### Task requirements
All that is wanted is the exact lines from the first line of the data below through the line with "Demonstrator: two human", both ends included, with pictures omitted.

Data records:
◇ ◇ ◇ ◇

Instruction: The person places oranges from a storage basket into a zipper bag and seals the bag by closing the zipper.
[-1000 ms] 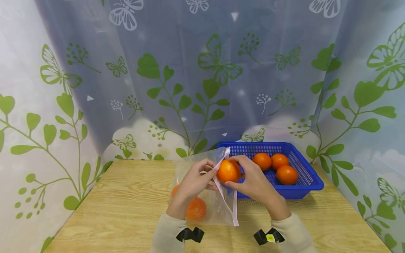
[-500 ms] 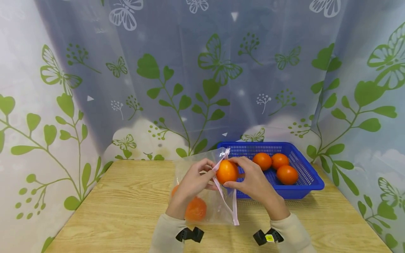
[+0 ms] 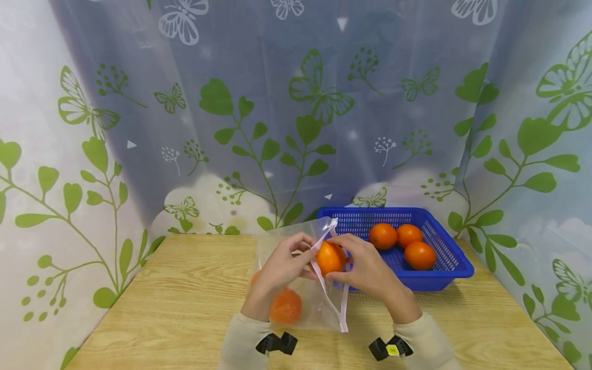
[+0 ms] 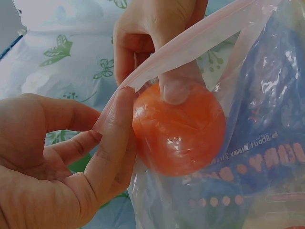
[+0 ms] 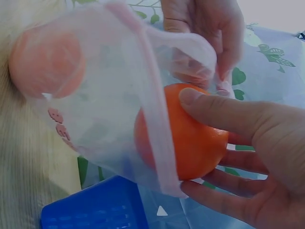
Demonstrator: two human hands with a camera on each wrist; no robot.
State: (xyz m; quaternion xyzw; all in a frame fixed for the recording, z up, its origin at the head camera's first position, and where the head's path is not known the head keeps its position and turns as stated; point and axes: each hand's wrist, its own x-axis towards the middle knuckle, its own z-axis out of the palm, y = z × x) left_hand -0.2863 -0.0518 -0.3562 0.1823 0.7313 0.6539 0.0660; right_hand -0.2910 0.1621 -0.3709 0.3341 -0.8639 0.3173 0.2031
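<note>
My right hand (image 3: 372, 267) grips a round orange (image 3: 330, 259) at the mouth of a clear zip bag (image 3: 319, 311). In the right wrist view the far side of the orange (image 5: 198, 143) sits inside the pink-edged opening, and the thumb and fingers hold its near side. My left hand (image 3: 283, 263) pinches the bag's pink zip edge between thumb and fingers, as the left wrist view shows. Inside the bag, an orange (image 3: 285, 306) lies low on the table, with another partly hidden behind the left wrist.
Behind and to the right stands a blue plastic basket (image 3: 455, 270) holding three oranges (image 3: 420, 255). The wooden table (image 3: 185, 298) extends to the left. A curtain (image 3: 259, 154) with butterflies and leaves encloses the back and sides.
My right hand has moved slightly left and down, carrying the orange further into the bag's mouth. The left hand keeps its pinch on the edge and has barely moved.
</note>
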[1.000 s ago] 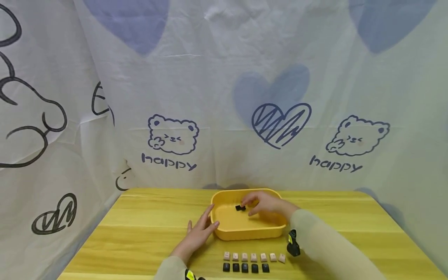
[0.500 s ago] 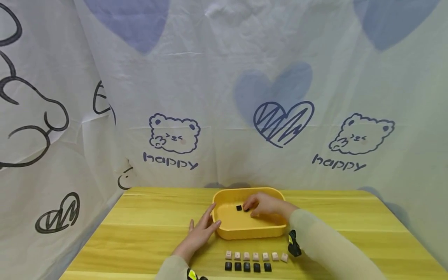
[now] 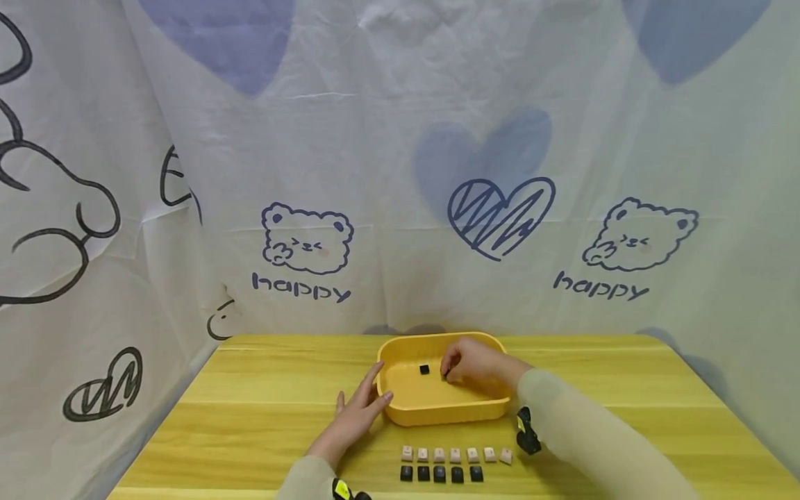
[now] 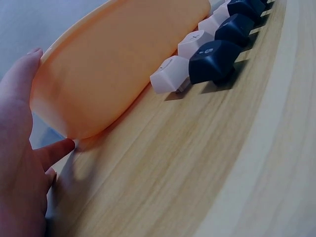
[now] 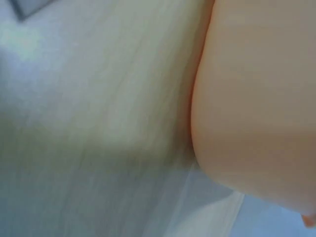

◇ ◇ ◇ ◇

### Exercise result
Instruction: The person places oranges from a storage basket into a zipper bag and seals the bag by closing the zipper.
[-1000 ms] 
[-500 ms] 
[+0 ms] 
[+0 ms] 
[+0 ms] 
Demonstrator: two human hands with a camera on each wrist; no robot.

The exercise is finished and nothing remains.